Jesus was in the desert for 40 days without food
Following Jakob & Jakob’s conventional method of preparation, the mishaps and adventures have already started.
If there is one single rule an aspiring marathoner should adhere to, it would be this. Under no circumstances should you try to run a race wearing completely new shoes and a crisp, priorly untouched running outfit. The risk for pain, misery and slow death by chafing is simply to great. To contemplate to run an ultramarathon in unused jerseys, shorts and – God forbid – brand-new shoes, would by association be complete and utter madness.
And lunacy is the name of the game, should any of our dear readers be in any doubt.

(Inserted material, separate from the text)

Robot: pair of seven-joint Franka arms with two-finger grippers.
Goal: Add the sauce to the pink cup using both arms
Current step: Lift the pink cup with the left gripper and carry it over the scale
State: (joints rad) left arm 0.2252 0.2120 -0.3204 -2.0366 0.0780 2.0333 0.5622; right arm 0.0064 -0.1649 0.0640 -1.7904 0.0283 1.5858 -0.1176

AirBerlin’s partner here in Spain, Iberia, have been very helpful, but unfortunately sorely lacking in the efficiency department. Apparently, losing luggage somewhere in the Bermuda triangle that is Oslo – Berlin – Madrid is something of a common occurrence. Lousy timing for us. We’ve spent most of the afternoon on the phone with Iberia and with our coach cum traveloperator Christian trying to solve matters. Iberia has assured us that the bag with all of our equipment will arrive in Madrid tomorrow at noon with the next flight in from Berlin. Unfortunately, at about this time, Jakob, I and the rest of the Scandinavian and Spanish delegation will be glancing down on the Mediaterranean from our specially chartered plane taking us to the tiny hamlet of Eracchidia in Morocco, not far from our desert base camp.
So if the luggage doesn’t arrive on time or we are miraculously delayed tomorrow (we’re still working on a plan involving bellydancers, camels and Real Madrid in a distractive maneuver), we will be left with two options. Asking Iberia to send the luggage to Eracchidia after us is not a very tempting option since very few flights leave for this obscure little desert town from Spain. Option number two entails asking Iberia to send the bag to Ourzazate, where we’ll be crossing the finish line in a week’s time, and asking the French delegation – via our Spanish friends – to bring my bag with them when they arrive at the start. We might as well text Zlatan and ask him to sign for Swansea or Stoke. Bye-bye bag, then.
Fortunately, the biggest department store group in Europe, El Corte Ingles, has a wonderful little boutique in town. Arriving in the store at 9.30 p.m., well ahead of closing time at 10 p.m., Jakob and I managed to irritate the Spanish ladies no end, but still getting hold of almost every single item we needed for our desert marathon, bar a few, most notably our food. So now, if our great, big Orange Bag never shows up – and the chances for that are looking slimmer by the minute – we have a reserve plan. One that entails us breaking rule number one. We have never used a single piece of the equipment we have bought today. The only thing more crazy than trying to run in completely virgin shoes in the Sahara would be trying to run the race in loafers and jeans. And even this option was seriously discussed for at least 90 minutes this afternoon. Pray for us, friends and family. We sorely need it.